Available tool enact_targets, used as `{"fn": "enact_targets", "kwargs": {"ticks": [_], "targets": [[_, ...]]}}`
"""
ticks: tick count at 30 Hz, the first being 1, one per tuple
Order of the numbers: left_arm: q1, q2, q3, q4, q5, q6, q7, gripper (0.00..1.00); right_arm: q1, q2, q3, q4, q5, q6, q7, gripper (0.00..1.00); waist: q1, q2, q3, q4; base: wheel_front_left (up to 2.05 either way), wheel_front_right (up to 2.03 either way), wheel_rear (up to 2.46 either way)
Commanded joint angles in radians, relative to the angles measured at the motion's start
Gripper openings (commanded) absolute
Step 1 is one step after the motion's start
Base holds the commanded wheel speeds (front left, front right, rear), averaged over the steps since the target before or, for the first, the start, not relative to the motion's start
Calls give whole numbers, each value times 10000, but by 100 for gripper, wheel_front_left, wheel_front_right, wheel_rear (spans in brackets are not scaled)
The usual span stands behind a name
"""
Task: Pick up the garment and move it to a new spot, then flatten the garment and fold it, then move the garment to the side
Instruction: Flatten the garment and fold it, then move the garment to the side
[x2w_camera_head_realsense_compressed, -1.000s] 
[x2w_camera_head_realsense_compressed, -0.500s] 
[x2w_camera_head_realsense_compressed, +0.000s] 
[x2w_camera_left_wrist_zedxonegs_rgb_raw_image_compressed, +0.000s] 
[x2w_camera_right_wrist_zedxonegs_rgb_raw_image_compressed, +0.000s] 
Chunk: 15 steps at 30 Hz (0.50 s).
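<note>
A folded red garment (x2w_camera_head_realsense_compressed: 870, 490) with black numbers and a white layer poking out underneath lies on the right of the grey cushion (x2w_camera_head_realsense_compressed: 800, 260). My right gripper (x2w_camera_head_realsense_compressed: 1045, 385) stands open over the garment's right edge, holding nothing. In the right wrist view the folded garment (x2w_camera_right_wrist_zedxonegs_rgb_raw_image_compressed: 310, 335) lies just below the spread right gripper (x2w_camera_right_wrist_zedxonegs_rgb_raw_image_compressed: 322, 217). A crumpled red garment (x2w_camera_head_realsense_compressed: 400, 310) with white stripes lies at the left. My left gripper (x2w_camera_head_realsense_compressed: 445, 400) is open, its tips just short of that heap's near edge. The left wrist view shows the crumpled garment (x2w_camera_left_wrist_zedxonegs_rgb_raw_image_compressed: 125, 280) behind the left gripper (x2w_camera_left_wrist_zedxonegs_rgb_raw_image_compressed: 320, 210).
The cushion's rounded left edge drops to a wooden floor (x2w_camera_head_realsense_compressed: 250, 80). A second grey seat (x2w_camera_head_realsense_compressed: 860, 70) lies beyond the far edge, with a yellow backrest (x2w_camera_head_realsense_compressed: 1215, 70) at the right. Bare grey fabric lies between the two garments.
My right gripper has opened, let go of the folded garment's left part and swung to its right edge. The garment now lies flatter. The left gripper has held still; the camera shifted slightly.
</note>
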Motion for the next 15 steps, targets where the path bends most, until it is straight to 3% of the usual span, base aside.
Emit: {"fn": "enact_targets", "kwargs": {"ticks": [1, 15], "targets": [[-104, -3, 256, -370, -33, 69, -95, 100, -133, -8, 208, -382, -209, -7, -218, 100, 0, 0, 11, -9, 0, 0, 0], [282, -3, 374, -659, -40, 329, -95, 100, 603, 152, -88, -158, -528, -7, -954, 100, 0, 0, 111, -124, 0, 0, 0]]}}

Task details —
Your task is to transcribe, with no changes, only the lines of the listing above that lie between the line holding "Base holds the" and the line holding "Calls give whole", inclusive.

Reply —
Base holds the commanded wheel speeds (front left, front right, rear), averaged over the steps since the target before or, for the first, the start, not relative to the motion's start
Calls give whole numbers, each value times 10000, but by 100 for gripper, wheel_front_left, wheel_front_right, wheel_rear (spans in brackets are not scaled)

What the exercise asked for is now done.